What needs to be done
Return every line of the listing below, unchanged, from its first line to the line holding "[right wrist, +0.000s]", that line included.

[[ Data to use, beginning ]]

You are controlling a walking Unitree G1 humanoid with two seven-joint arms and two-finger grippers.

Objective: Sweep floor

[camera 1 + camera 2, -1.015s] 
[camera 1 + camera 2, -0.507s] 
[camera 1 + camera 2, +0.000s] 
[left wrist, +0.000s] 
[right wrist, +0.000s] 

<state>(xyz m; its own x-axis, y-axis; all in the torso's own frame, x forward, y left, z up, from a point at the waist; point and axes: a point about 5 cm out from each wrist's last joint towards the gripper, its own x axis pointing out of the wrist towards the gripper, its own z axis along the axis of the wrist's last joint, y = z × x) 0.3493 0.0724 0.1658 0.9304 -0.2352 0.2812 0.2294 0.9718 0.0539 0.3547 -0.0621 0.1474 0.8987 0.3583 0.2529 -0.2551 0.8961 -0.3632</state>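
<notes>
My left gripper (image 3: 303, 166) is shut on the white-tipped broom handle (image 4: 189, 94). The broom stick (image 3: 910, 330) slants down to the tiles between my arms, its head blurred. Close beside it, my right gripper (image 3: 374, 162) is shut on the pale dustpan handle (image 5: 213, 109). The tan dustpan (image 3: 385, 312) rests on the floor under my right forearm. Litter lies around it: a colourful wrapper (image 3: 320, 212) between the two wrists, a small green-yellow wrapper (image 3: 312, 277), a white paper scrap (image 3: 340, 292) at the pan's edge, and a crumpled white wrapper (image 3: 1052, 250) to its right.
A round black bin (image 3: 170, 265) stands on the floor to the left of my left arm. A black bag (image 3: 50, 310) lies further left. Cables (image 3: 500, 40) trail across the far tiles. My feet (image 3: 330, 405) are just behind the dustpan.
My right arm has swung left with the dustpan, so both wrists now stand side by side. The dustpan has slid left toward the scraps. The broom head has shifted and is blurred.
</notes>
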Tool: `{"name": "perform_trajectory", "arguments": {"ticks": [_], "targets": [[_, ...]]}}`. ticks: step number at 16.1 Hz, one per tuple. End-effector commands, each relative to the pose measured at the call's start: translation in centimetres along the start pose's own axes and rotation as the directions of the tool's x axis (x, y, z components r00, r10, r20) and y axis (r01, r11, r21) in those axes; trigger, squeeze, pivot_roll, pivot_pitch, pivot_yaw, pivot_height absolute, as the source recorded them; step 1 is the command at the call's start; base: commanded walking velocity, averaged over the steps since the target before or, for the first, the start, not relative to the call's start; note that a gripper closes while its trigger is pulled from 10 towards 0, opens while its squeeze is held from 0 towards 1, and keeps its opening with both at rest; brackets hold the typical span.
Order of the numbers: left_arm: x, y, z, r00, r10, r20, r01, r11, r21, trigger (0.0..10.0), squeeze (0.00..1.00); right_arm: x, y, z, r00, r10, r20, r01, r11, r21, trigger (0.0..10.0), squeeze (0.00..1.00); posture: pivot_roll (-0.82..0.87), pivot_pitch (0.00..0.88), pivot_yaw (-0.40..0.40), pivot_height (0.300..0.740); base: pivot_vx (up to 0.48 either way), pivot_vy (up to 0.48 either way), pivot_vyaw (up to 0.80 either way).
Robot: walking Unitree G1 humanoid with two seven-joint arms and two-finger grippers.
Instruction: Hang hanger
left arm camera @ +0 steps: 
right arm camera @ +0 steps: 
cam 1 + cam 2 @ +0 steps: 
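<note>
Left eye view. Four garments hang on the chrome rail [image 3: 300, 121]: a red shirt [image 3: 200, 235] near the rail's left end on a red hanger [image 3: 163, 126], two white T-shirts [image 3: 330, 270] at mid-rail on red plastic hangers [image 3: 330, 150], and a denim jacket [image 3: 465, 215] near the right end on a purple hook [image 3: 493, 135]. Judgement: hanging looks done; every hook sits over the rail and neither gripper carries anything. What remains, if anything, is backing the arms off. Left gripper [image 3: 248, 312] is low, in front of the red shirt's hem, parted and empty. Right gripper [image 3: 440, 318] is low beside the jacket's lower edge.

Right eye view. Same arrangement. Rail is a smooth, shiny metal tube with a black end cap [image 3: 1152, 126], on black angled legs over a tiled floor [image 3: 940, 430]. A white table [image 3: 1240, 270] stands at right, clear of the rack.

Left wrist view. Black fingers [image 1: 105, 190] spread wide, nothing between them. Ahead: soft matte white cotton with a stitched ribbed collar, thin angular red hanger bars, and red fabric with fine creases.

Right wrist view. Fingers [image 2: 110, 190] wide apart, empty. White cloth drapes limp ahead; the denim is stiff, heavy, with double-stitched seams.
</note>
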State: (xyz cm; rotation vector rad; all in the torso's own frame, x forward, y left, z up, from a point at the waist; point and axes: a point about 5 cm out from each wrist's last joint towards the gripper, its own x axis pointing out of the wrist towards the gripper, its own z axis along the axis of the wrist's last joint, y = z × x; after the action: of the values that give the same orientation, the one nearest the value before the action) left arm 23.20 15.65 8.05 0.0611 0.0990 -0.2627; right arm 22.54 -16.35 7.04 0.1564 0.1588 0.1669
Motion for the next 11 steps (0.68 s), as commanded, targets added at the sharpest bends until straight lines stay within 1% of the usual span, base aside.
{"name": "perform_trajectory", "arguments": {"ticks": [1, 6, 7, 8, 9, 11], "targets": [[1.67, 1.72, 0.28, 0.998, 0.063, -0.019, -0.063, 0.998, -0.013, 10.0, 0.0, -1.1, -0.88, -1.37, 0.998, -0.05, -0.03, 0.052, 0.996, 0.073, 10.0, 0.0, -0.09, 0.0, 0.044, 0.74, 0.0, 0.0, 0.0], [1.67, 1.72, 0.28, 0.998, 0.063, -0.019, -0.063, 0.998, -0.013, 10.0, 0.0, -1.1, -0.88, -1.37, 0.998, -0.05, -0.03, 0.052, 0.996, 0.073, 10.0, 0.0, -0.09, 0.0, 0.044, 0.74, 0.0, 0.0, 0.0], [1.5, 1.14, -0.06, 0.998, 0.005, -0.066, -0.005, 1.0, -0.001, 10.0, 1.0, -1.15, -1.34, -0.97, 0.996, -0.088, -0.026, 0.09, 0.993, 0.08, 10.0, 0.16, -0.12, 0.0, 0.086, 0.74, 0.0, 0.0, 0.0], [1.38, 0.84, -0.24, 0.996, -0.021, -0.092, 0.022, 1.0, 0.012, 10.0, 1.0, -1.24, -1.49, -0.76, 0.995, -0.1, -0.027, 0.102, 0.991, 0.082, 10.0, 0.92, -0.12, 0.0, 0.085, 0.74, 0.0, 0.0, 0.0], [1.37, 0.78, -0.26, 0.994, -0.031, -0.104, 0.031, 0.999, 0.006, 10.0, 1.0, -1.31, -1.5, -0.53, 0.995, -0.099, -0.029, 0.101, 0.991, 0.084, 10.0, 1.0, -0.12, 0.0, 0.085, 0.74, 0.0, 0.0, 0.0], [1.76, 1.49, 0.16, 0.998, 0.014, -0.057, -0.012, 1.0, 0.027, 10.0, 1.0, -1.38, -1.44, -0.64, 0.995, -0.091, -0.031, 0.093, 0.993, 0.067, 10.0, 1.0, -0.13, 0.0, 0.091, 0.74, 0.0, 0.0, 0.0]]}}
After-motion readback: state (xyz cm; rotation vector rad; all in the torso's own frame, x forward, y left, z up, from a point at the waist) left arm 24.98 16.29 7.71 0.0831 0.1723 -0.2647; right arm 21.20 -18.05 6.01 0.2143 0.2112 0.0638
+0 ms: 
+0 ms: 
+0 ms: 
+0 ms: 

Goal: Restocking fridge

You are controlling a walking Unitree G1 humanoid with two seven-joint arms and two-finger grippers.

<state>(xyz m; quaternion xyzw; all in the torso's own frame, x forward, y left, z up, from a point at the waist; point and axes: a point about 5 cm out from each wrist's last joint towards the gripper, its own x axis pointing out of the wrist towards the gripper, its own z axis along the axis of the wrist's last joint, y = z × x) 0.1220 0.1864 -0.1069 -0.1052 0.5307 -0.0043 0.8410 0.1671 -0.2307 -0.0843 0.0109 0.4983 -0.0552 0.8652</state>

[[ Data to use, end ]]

Written answer
You are controlling a walking Unitree G1 humanoid with two seven-joint arms and two-finger grippers.

Objective: Sweep floor

[camera 1 + camera 2, -1.015s] 
[camera 1 + camera 2, -0.507s] 
[camera 1 + camera 2, +0.000s] 
[left wrist, +0.000s] 
[right wrist, +0.000s] 

This exercise requires nothing further.